### What to work on
Leaving the pictures aside, reproduce the data in full and word for word.

### Source data
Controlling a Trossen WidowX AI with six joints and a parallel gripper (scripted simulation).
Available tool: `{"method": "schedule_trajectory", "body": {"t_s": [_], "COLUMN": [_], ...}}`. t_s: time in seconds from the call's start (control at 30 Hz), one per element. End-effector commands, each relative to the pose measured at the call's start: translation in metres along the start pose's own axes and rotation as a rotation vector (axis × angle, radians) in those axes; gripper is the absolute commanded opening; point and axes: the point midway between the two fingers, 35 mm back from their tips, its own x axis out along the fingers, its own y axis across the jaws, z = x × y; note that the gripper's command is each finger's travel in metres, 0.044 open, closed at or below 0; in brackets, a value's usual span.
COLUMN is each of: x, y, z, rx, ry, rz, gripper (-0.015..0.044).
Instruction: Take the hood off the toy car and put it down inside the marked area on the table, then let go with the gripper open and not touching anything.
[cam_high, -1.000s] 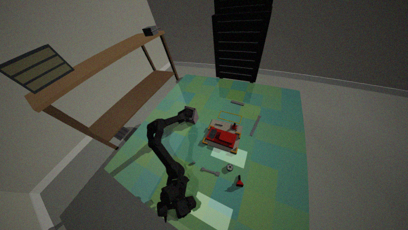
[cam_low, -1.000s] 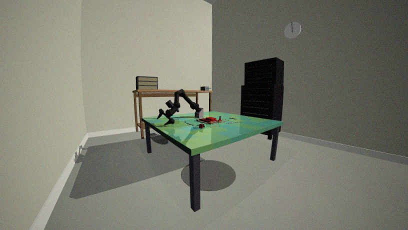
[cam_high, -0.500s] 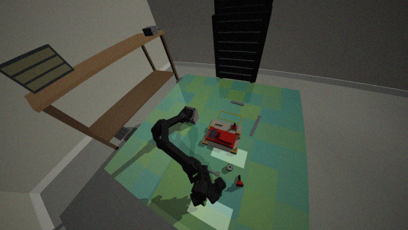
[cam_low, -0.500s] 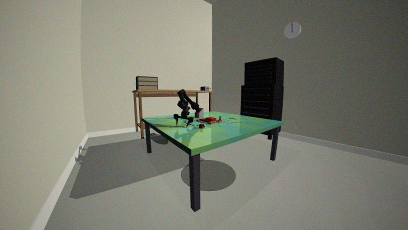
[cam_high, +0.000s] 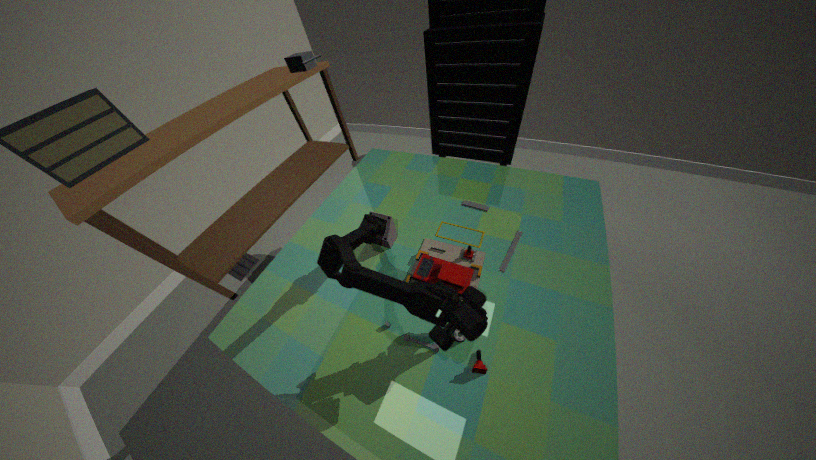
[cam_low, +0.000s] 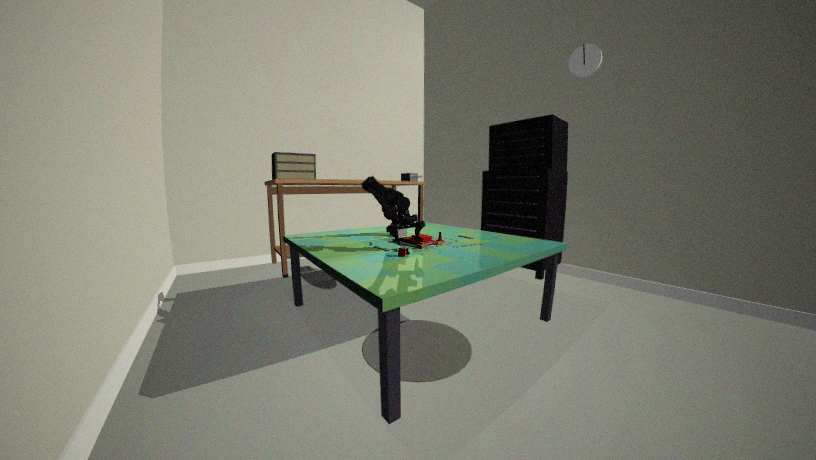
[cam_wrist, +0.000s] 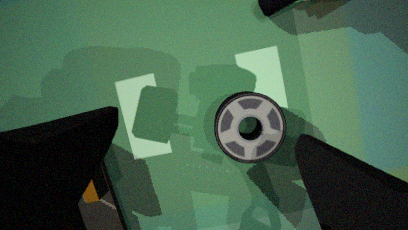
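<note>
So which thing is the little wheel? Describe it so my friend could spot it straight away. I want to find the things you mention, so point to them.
On the green patchwork table (cam_high: 571, 297) (cam_low: 468, 268), look under the black robot arm (cam_high: 377, 285) (cam_low: 391, 200). The wheel (cam_high: 458, 335) (cam_wrist: 226, 112) lies there, round and silvery with a black rim; the nearby red-based piece (cam_high: 479, 366) (cam_low: 403, 252) has no spokes or centre hole.

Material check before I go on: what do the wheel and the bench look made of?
Wheel: probably metal or silvery plastic, satin grey spokes inside a dark rim. Bench: likely wood, matt, going by its brown boards; I see no clear grain.

pale walls, grey floor, wooden workbench (cam_high: 194, 128) (cam_low: 342, 182), tall black cabinet (cam_high: 480, 85) (cam_low: 522, 182), round wall clock (cam_low: 585, 60)
</note>
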Motion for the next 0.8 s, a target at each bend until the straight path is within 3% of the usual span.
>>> {"method": "schedule_trajectory", "body": {"t_s": [0.0, 0.33, 0.77], "x": [-0.016, -0.089, -0.086], "y": [0.045, 0.126, 0.127], "z": [-0.022, -0.103, -0.106], "rx": [-0.075, -0.369, -0.375], "ry": [0.091, 0.300, 0.302], "rz": [0.033, -0.032, -0.035], "gripper": [0.0440, 0.0440, 0.0440]}}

### Task solution
Controlling a Trossen WidowX AI with six joints and a parallel gripper (scripted simulation).
Available tool: `{"method": "schedule_trajectory", "body": {"t_s": [_], "COLUMN": [_], ...}}`. t_s: time in seconds from the call's start (control at 30 Hz), one per element. End-effector commands, each relative to the pose measured at the call's start: translation in metres along the start pose's own axes and rotation as a rotation vector (axis × angle, radians) in those axes; gripper is the absolute commanded opening; point and axes: the point midway between the two fingers, 35 mm back from their tips, its own x axis out along the fingers, its own y axis across the jaws, z = x × y; note that the gripper's command is each finger's travel in metres, 0.044 open, closed at or below 0; in brackets, a value's usual span.
COLUMN is each of: x, y, z, rx, ry, rz, gripper (-0.015..0.044).
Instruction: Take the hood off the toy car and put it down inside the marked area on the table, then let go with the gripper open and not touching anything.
[cam_high, -1.000s] 
[cam_low, -1.000s] 
[cam_high, -0.500s] 
[cam_low, -0.500s] 
[cam_high, +0.000s] 
[cam_low, +0.000s] 
[cam_wrist, +0.000s] 
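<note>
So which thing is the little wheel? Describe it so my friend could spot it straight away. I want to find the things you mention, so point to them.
On the green patchwork table (cam_high: 571, 297) (cam_low: 468, 268), look under the black robot arm (cam_high: 377, 285) (cam_low: 391, 200). The wheel (cam_high: 458, 335) (cam_wrist: 226, 112) lies there, round and silvery with a black rim; the nearby red-based piece (cam_high: 479, 366) (cam_low: 403, 252) has no spokes or centre hole.

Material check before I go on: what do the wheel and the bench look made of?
Wheel: probably metal or silvery plastic, satin grey spokes inside a dark rim. Bench: likely wood, matt, going by its brown boards; I see no clear grain.

pale walls, grey floor, wooden workbench (cam_high: 194, 128) (cam_low: 342, 182), tall black cabinet (cam_high: 480, 85) (cam_low: 522, 182), round wall clock (cam_low: 585, 60)
</note>
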Motion for the next 0.8 s, a target at each bend until the straight path is within 3% of the usual span.
>>> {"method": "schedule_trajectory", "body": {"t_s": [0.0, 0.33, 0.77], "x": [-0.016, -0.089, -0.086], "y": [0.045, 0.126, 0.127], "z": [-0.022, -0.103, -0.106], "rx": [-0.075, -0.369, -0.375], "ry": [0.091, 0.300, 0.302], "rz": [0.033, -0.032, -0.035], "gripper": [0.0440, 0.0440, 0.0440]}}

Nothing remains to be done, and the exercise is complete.